Author + information
- Daniel B. Mark, MD, MPH, FACC⁎ ()
- ↵⁎Reprint requests and correspondence:
Dr. Daniel B. Mark, Director, Outcomes Research, Duke Clinical Research Institute, P.O. Box 17969, Durham, North Carolina 27715.
When drug-eluting stents (DES) were introduced clinically in 2003 as the long-sought cure for restenosis, the Center for Medicare and Medicaid Services (CMS) was so persuaded that these devices were a breakthrough technology that it took the almost unprecedented step of increasing reimbursement to account for their substantially greater cost. Debating the appropriate use of this technology, interventional cardiologists in the U.S. worried that they might be judged guilty of medical malpractice if they failed to provide DES wherever possible in patients undergoing percutaneous intervention (PCI). Within a few years, DES were being routinely used in over 80% of all PCIs across the U.S. and in several European countries.

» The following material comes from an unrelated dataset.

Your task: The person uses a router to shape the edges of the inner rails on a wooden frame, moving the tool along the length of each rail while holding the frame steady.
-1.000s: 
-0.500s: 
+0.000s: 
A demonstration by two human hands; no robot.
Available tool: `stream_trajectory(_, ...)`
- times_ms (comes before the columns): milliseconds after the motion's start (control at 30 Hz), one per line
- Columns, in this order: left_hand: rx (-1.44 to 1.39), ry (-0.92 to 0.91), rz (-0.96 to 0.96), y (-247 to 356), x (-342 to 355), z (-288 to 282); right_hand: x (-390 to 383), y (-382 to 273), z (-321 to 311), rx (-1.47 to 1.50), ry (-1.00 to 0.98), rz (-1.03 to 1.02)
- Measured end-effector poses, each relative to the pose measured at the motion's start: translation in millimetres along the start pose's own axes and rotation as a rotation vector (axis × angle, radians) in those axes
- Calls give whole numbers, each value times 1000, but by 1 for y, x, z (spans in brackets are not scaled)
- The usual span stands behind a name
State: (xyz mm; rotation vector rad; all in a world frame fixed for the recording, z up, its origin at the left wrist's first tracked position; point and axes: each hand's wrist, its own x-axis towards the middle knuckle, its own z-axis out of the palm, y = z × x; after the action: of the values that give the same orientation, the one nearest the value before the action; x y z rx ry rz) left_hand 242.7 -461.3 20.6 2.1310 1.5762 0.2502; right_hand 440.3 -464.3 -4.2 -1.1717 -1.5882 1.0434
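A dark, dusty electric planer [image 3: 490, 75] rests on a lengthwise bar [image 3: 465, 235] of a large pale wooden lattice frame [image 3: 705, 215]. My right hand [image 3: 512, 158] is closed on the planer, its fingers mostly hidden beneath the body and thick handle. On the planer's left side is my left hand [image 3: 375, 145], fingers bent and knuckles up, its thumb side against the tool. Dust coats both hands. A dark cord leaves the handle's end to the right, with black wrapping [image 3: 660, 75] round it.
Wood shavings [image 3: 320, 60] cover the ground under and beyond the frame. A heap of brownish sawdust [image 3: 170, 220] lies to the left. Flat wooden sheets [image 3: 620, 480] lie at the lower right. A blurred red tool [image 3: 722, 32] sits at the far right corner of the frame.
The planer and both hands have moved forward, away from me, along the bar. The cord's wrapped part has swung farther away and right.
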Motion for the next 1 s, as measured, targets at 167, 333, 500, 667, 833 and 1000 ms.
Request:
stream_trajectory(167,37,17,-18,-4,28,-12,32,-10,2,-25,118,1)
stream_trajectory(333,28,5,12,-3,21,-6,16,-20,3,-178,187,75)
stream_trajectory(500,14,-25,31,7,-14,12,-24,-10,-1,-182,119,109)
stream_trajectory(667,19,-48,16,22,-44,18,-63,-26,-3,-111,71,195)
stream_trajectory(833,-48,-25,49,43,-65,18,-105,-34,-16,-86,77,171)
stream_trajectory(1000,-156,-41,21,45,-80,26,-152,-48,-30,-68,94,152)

For a brief halcyon period, it seemed that if cost were no object, all PCI patients should be given a drug-eluting rather than a bare-metal stent (BMS) wherever technically feasible. Then, in September 2006 at the World Congress of Cardiology meeting in Barcelona, the winds began to shift. Several groups presented data suggesting that DES were associated with a small post–1-year excess risk of stent thrombosis relative to BMS. Particularly concerning was the suggestion that relative to other types of acute coronary syndromes, DES thrombosis events seemed to be associated with exceptionally high rates of mortality and morbidity. The press sounded the alarm, concerned patients called their doctors asking whether they should have their stents removed, and the Food and Drug Administration convened a panel of experts to review the matter (1). Over 2 days in December 2006, this panel reviewed evidence from a wide variety of sources and heard the views of many experts. In the end, the panel reached the not-surprising conclusions that there was some reason for concern but that the evidence was far from clear and (of course) more evidence was needed (2). Cardiologists, who in the meantime were faced with the pragmatic problem of caring for patients with coronary artery disease, were left wondering how to navigate the choppy waters in which they now found themselves.

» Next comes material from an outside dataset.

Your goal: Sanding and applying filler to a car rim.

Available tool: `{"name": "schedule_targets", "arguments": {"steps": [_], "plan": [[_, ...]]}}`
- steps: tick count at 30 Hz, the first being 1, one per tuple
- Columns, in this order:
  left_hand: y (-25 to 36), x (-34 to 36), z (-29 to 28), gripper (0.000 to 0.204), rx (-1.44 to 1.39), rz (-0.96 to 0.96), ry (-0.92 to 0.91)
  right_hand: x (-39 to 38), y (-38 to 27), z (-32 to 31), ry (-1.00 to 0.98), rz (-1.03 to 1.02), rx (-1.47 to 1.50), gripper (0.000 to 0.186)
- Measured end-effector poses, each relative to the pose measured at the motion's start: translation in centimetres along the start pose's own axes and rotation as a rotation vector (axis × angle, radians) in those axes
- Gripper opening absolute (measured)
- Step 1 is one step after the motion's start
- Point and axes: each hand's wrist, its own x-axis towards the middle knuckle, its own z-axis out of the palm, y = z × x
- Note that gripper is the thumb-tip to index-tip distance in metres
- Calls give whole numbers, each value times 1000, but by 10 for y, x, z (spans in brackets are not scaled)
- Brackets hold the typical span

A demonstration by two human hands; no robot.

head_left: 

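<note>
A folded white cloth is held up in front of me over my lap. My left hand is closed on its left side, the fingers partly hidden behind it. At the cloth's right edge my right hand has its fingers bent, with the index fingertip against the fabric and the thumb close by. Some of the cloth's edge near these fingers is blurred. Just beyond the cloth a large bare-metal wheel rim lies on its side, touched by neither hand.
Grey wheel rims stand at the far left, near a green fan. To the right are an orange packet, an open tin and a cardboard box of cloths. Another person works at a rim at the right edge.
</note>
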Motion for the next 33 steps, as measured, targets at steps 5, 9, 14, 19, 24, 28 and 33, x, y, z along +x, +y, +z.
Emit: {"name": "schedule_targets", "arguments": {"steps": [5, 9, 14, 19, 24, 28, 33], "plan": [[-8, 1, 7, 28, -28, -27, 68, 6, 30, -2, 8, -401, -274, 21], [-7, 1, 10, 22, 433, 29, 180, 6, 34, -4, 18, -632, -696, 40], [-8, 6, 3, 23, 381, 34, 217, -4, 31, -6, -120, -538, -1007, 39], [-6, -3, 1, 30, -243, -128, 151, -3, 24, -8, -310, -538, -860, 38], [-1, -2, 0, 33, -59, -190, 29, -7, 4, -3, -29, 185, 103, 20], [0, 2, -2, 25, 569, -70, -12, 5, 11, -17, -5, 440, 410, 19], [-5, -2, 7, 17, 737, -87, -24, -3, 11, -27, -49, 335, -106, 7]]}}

In this issue of the Journal, Garg et al. (3) present a decision-model–based quantitative analysis to help clarify the health outcome trade-offs between BMS with higher risk of target vessel repeat revascularization and DES with possible increased risk of very late stent thrombosis. Of the elements required for this modeling exercise on the BMS side, the least certain is the negative health outcome weight that should be assigned to repeat revascularization procedures performed for restenosis after stenting. To compare 2 treatment strategies in terms of net expected quality-adjusted life years (QALYs), the impact of restenosis must be expressed in terms either of life expectancy or quality of life lost. The standard utility theory approach requires determining how much of remaining life expectancy patients would be willing to forgo to avoid restenosis with repeat revascularization. For this parameter, Garg et al. (3) referred to previous work in the Stent-PAMI (Stent-Primary Angioplasty in Myocardial Infarction) trial where they found that patients without repeat revascularization had a 0.06 absolute advantage in quality adjusted life expectancy over patients with repeat revascularization (4). Using these data in the current model, Garg et al. (3) are in essence assuming that patients would be willing to trade 22 days of life in excellent health to avoid a repeat revascularization procedure. Although this estimate might be reasonable, it is important to recognize that it does not reflect the judgments of patients directly grappling with this difficult question.
The most critical and elusive aspect of this decision problem is the true risk of very late stent thrombosis with current generation DES (5). Detecting a presumed tiny absolute difference of 0.1% to 0.5% annually with precision would require over 10,000 patients followed for 3 or more years. Detecting this difference with shorter follow-up would raise the sample size requirements. Compounding these signal detection difficulties are problems in determining whether a late cardiac event in a coronary artery disease patient with prior PCI is due to stent thrombosis. If the patient dies before invasive study and no postmortem examination is performed or is not referred for invasive study, there is no way to be certain that the DES was involved in the acute ischemic event.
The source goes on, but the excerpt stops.